Figure 4. Simulations of four different types of BOLD response for monophasic metabolic demand signals (and a monophasic metabolic response kernel, MRK). The rows represent the results for (A) metabolic demands with a purely transient time course, (B–D) responses with a mixed transient and sustained time course, with the sustained component at respectively 12, 18, and 50% of the amplitude of the transient component (based on different ratios of neural excitation/inhibition).
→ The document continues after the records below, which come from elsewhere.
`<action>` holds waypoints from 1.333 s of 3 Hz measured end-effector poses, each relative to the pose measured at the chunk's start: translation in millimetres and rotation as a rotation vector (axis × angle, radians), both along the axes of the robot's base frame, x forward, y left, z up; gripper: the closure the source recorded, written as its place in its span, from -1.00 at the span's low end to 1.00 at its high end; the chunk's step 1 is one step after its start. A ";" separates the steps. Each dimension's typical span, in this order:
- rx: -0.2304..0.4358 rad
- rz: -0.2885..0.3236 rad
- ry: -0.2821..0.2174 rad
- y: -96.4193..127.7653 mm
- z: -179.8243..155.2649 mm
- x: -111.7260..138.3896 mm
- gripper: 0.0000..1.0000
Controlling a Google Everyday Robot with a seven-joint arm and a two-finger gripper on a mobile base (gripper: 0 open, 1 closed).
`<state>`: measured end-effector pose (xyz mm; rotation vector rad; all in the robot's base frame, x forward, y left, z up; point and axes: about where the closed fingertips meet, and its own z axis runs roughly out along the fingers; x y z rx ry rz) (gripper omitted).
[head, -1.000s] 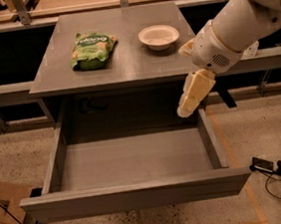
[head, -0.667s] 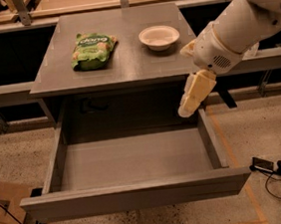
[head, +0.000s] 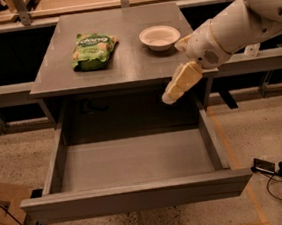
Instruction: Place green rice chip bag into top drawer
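The green rice chip bag (head: 93,51) lies flat on the grey cabinet top (head: 126,66), left of centre. The top drawer (head: 131,161) is pulled wide open below it, with nothing inside. My gripper (head: 169,97) hangs on the white arm (head: 232,24) from the right, pointing down and left. It sits just in front of the cabinet top's front edge, over the drawer's back right part. It holds nothing and is well to the right of the bag.
A white round bowl (head: 159,36) stands on the cabinet top right of the bag, close to my wrist. Grey benches (head: 8,91) run on both sides. Cables and a small dark device (head: 265,167) lie on the floor at right.
My gripper and arm have moved a little left and up, closer to the cabinet top's front edge. The bag, bowl and drawer have not moved.
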<state>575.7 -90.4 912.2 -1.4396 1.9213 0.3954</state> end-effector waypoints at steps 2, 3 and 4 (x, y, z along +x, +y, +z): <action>0.206 0.091 -0.111 98.8 40.1 98.0 -1.00; 0.244 0.079 -0.130 152.6 32.8 138.9 -1.00; 0.252 0.009 -0.134 191.9 10.5 182.0 -1.00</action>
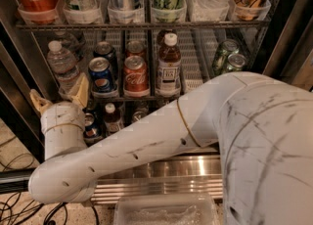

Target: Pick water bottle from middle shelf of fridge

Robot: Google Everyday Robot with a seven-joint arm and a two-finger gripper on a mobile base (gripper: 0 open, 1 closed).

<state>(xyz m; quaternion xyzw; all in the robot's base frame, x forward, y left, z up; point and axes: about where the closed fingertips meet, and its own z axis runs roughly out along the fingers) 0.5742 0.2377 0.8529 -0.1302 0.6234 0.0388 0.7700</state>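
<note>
The water bottle [62, 65] is clear ribbed plastic, the middle shelf [194, 70] thin metal wire. Just below, the hand [58, 96] has parted, matt tan fingers [80, 91].
</note>
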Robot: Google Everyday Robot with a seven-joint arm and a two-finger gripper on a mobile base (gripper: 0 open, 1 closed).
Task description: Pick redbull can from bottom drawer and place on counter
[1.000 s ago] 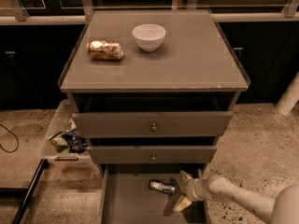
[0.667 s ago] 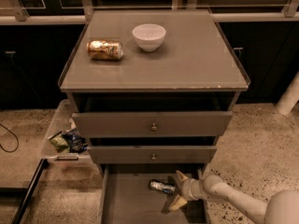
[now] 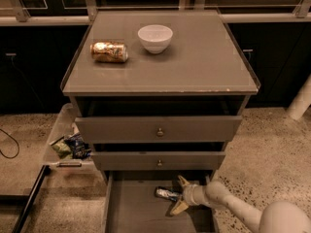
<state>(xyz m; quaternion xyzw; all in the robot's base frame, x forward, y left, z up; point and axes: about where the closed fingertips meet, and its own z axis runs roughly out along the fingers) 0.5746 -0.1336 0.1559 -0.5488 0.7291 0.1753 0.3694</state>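
Arm (image 3: 236,207) entered from lower right, forearm low and nearly level, reaching leftward into the open bottom drawer (image 3: 130,208). Gripper (image 3: 178,194) sat just above the drawer floor, its two fingers (image 3: 181,180) spread wide apart, one toward the cabinet and one toward the camera. Redbull can (image 3: 165,193) lay on its side on the drawer floor, its right end at the mouth of the spread fingers; contact could not be judged. Both knobbed drawers above stood slightly pulled out. On the desk (image 3: 204,64): white bowl (image 3: 155,38) upright, gold can (image 3: 109,52) on its side beside it
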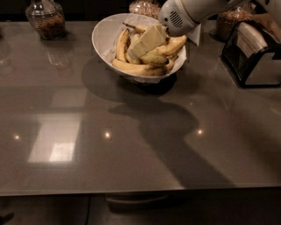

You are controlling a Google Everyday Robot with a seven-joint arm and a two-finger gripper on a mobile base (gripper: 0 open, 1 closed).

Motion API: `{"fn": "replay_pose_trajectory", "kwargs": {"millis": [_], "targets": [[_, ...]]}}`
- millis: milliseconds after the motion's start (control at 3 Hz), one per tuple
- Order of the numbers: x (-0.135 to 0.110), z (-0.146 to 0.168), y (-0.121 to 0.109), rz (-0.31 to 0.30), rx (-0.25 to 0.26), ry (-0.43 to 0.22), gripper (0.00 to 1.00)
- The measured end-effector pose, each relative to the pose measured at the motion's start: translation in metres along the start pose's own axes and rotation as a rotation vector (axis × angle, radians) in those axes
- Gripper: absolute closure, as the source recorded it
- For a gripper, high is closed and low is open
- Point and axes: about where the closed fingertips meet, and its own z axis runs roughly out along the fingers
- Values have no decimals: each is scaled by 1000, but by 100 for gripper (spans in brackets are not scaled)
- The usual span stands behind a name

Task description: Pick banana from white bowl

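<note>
The white bowl (103, 34) stands at the back middle of the grey table and holds several bananas. A plump, duller greenish-yellow banana (154, 58) lies in the bowl's right half, among deeper-yellow bananas (134, 67). My gripper (146, 41) reaches down into the bowl from the upper right. Its cream tip rests on the pile, just above and to the left of the greenish banana. The white arm (184, 13) hides the bowl's far right rim.
A glass jar of brown grains (44, 19) stands at the back left. Two more jars (142, 6) (230, 18) stand behind the bowl. A black holder with white napkins (254, 55) stands to the right of the bowl. The table's front edge (140, 190) runs across the bottom.
</note>
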Motion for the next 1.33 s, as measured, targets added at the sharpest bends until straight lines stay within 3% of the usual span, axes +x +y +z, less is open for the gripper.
{"fn": "replay_pose_trajectory", "kwargs": {"millis": [667,1333], "targets": [[3,26,-8,1,2,55,30],[28,36,-34,42,58,126,35]]}}
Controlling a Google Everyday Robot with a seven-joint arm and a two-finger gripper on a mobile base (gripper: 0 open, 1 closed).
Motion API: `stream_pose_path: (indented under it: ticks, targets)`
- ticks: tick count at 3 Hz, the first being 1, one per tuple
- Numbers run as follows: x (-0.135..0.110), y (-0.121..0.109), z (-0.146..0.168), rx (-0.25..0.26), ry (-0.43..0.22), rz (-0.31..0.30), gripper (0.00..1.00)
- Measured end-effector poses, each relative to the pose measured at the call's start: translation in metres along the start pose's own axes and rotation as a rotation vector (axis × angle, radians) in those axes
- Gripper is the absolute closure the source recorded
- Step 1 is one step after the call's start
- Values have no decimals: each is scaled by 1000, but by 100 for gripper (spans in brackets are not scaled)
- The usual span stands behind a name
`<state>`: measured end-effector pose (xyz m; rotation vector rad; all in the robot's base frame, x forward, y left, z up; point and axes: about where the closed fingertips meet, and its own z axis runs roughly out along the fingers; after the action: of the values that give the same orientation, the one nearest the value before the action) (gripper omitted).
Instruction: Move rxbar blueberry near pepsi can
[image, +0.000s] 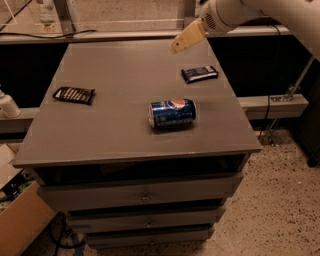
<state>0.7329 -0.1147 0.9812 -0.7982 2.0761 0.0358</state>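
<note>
**Camera view.** We are looking down at a grey tabletop (120, 140) that is capping a cabinet of drawers (145, 192).

- **Task objects.**
  - The rxbar blueberry (199, 74), a flat dark-blue wrapper with pale lettering, is lying on the far right part of the top. Its long axis is running roughly left to right and rising slightly toward the right.
  - The pepsi can (172, 113) is lying on its side nearer the front edge, with its round logo facing up and its long axis also running left to right.
  - We are seeing the can in front of the bar and slightly to its left. The two are apart, with bare tabletop between them.
- **Other object on the top.** A dark wrapper with pale stripes (74, 94) is lying flat toward the left edge, well apart from both bar and can.
- **Tool.**
  - The gripper (182, 41), tan in colour, is hanging over the far part of the table, behind the bar and slightly to its left.
  - It is sitting on the end of a white arm (235, 15) that is entering from the upper right.
  - It is touching neither the bar nor the can.
  - We cannot tell whether it is open or closed.
- **Surroundings.** We are noting a white bottle (6, 105) at the left margin, a cardboard box (22, 225) on the floor at lower left, and a speckled floor (285, 210) to the right of the cabinet.
</note>
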Motion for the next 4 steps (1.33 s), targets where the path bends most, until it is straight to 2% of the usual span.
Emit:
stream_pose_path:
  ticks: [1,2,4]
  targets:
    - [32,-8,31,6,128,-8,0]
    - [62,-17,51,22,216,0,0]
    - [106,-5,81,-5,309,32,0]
For each type, column (a) shows the assumed metabolic demand, column (b) plots the BOLD responses over duration for the half-wave-rectified model of metabolic demand, column (c) plots the BOLD responses over duration for a fully rectified model, and column (d) plots the duration summation curves for peak amplitude (blue curve: half-rectified model, red curve: fully rectified model, green curve: pure linear summation). Note the use of the logarithmic abscissa in column (d) to focus the analysis on the brief duration regime. The progression of the model BOLD responses with stimulus duration and the form of the summation curves are diagnostic of both the relative weighting between the sustained and transient components of the neural signal and the form of rectification feeding the metabolic demand.
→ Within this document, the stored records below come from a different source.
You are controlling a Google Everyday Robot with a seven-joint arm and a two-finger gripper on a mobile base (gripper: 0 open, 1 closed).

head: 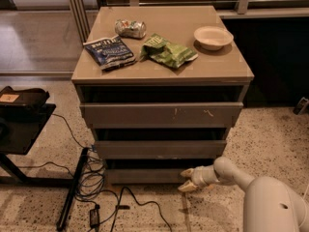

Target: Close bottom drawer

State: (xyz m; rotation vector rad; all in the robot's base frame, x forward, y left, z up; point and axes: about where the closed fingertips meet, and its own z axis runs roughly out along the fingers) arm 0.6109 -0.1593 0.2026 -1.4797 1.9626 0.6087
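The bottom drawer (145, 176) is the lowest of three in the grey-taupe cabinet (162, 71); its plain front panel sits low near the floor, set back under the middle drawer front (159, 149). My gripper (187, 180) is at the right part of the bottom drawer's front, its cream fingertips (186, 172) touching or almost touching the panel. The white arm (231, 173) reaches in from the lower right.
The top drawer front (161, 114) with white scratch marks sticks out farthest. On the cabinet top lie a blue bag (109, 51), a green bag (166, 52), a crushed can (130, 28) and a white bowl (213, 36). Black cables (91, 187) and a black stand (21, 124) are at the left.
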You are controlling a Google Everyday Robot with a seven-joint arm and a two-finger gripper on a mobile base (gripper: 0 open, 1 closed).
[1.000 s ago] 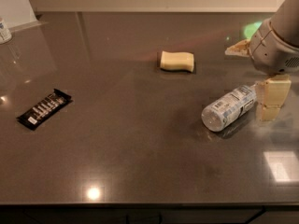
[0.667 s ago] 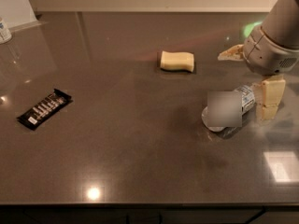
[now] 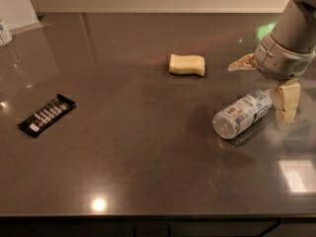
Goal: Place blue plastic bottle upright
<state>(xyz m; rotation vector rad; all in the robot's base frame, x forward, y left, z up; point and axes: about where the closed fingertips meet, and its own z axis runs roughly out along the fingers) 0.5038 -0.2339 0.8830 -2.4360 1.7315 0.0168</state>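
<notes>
One blue plastic bottle (image 3: 242, 115) lying, one sponge (image 3: 186, 64), pincer (image 3: 261, 88) spread beside it

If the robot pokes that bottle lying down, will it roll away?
Probably yes: the blue plastic bottle lies on its round side on the smooth table, so a nudge could roll it. It looks clear and maybe empty, so likely light. The gripper hangs right by its far end.

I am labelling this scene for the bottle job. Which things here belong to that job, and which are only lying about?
Belong to the job:
- blue plastic bottle, lying on its side at the right
- gripper, low beside the bottle's right end

Only lying about:
- yellow sponge
- black snack bar
- small container, cut off at the left edge
</notes>
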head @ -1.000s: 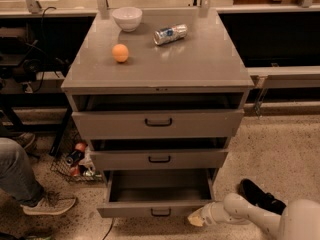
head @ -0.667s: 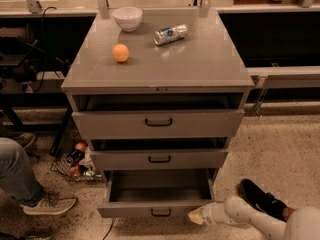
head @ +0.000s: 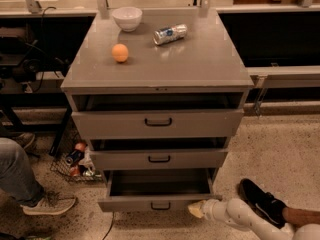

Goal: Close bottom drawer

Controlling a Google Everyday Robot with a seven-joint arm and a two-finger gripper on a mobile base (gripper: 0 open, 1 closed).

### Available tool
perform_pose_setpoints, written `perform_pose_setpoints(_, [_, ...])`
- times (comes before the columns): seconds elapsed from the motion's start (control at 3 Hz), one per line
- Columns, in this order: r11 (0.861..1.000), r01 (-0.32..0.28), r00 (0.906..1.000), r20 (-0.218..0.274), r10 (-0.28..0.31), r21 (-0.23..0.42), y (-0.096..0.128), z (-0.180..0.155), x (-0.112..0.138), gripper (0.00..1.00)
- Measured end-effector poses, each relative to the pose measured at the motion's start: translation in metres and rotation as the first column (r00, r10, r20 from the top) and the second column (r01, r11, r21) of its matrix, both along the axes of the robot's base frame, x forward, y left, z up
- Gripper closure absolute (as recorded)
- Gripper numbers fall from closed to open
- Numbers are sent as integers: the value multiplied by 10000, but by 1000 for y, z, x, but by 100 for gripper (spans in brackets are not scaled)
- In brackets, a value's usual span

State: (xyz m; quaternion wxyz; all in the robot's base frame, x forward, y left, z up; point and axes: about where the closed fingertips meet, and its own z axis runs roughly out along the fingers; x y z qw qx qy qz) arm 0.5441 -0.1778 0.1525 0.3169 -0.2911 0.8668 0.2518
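Low in the frame the shallow grey bottom drawer [head: 159, 204] stands pulled out, the white pincer [head: 196, 209], its opening impossible to tell, at its right front corner: a steady, square push inward should shut it.

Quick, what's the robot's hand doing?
White gripper: by the right front corner of the pulled-out grey bottom drawer; open or closed cannot be told.

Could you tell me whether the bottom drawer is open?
Open: the grey cabinet's bottom drawer juts out, interior visible; pincer at its front's right end.
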Motion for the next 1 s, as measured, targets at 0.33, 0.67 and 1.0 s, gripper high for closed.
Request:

The other option is to consider the instantaneous metabolic demand of both excitatory and inhibitory cells, or both “on” and “off” cells, implying that the signal generating the metabolic demand is a full-wave rectified version of the intracellular voltage. This option is shown as the red curve in Figure 4Aa, whose spikes represent the instantaneous metabolic demand for the offset transient for each of the pulse duration doublings (which were thresholded out in the blue curve).

Having provided relevant variables for the linear and non-linear components of the neural response dynamics, we may now consider the issue of the metabolic coupling of the neural signal to generate the BOLD response. This coupling has been extensively modeled over the past two decades, with the best-known example being the Buxton–Friston balloon model and the most elaborated version being by Sotero and Trujillo-Barreto(2007, 2008). However, these models are not well-validated by empirical human studies (because they contain too many interdependent variables to allow the independent assessment of each separately.
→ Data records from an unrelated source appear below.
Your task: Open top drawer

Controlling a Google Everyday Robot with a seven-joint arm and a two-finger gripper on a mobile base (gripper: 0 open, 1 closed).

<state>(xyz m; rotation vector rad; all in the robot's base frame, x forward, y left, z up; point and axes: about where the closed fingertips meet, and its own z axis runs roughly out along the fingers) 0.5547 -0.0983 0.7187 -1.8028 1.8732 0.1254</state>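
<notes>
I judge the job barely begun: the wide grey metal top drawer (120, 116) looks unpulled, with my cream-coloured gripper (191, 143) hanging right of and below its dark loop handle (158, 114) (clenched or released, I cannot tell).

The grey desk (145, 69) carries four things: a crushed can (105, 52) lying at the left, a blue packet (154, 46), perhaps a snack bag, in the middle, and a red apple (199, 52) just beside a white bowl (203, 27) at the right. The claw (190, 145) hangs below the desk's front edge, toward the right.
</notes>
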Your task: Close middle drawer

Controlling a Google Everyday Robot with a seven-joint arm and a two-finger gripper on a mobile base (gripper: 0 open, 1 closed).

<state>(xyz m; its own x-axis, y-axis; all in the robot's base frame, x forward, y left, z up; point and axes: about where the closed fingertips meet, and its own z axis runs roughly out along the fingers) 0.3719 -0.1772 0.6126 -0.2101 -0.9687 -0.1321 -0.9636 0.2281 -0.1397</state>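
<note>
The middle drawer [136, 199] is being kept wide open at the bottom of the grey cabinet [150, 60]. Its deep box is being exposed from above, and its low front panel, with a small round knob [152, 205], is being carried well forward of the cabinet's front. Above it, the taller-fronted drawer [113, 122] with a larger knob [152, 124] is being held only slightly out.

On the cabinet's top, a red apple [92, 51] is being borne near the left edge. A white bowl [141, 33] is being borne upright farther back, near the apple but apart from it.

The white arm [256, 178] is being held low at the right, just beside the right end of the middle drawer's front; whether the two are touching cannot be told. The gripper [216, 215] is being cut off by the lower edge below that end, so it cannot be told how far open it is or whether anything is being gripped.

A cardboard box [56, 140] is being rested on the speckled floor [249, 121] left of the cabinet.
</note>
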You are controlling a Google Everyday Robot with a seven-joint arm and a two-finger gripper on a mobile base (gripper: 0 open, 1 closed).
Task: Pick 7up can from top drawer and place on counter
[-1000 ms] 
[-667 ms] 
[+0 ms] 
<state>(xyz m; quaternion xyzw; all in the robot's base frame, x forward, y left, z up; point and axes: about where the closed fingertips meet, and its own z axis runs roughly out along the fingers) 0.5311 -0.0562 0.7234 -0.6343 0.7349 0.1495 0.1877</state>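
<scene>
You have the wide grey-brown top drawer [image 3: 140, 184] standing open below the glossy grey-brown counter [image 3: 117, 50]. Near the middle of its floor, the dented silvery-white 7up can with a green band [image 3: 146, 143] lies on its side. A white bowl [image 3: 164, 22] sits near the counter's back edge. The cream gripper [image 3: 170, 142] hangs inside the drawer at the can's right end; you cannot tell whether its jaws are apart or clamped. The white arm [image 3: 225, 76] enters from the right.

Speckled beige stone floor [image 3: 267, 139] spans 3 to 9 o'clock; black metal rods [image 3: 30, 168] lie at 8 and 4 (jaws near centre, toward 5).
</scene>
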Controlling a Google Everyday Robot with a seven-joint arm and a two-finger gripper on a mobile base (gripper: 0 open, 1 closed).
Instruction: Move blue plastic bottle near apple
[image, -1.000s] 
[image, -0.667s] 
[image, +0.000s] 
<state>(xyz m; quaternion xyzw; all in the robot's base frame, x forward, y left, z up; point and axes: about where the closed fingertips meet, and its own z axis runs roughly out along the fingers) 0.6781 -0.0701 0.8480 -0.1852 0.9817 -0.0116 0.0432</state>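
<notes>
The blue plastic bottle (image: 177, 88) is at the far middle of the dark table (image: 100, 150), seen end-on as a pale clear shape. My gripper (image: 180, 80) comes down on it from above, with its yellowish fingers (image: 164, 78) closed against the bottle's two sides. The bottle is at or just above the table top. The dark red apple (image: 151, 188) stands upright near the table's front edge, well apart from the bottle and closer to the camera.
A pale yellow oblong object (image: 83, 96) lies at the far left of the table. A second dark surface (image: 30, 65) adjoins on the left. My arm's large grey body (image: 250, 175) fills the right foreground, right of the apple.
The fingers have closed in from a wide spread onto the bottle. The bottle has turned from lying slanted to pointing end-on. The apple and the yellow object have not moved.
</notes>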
Characteristics of the Model

We may now evaluate the response to these two options for the non-linearity of the metabolic demand through the biophysical chain of the metabolic processes to the measured BOLD signal (Table 1). The first element in this chain is the astrocytes surrounding the neuron, which provide glucose to the neuron and replenish its supply by ATP metabolism fueled by oxygen from neighboring blood vessels. It may be emphasized that the astrocyte metabolic processes are as slow, relative to the intracellular signal dynamics, as are the processes of hemodynamic oxygen supply. The time constant of the astrocyte responses at the cell body is known to be of the order of several seconds (Kelly and van Essen, 1974; Filosa et al., 2004; Metea and Newman, 2006), and it is clear that these slow responses must mediate the hemodynamic component. However, at present too little is known of the dynamics of transmitter recovery and/or the non-linearities in the process to securely assign time constants to the astrocytic component relative to the hemodynamic component of the metabolic coupling. For the present example, we will therefore treat the entire chain from the metabolic demand to the magnetic resonance signal in the traditional fashion, as a unitary linear kernel. As stated above, this kernel is often termed the HRF, but in view of its likely substantial astrocyte contribution, we give it the more general term of the MRK. Our main goal is to estimate the properties of the neural signal processing, and it will be seen that there is sufficient information to provide a rich analysis of these properties, and to account for the empirical non-linearities of the BOLD signal, as long as the metabolic supply chain conforms to the linearity assumption. (As more information becomes available, non-linear aspects of the metabolic coupling may readily be incorporated into the analysis we propose.)

The development of the peak amplitude in the BOLD temporal summation series is shown as the blue summation curve in Figure 4Ad. The critical point of this plot is that the asymptotic corner of this summation curve occurs at 40 ms, which is the value of the time constant assumed for the neural signal in this example. Thus, the form of the BOLD amplitude summation series (Figure 4, column d) provides a direct empirical estimate of the time constant of neural integration down to the millisecond range. There is no limit in principle to the temporal resolution that can be achieved by this methodology since it is estimated from the amplitude variation of the BOLD signal as a function of stimulus duration, not from its temporal aspects.

The reduction in peak amplitude is captured in the red temporal summation curve of Figure 4Ad, showing a reduction by a factor of two for long durations. (The green curve in Figure 4Ad represents the values expected for fully proportional linear summation of the energy in the stimulus pulse; it is an accelerating curve due to the logarithmic abscissa.) The case of the full-rectification model of the metabolic demand is shown in Figure 4Ac. Here the second neural response peak (i.e., that from the stimulus offset) plays a key role in varying the BOLD waveform, which first extends in time and then shows a two-peaked structure with reduced amplitude for long-duration stimuli.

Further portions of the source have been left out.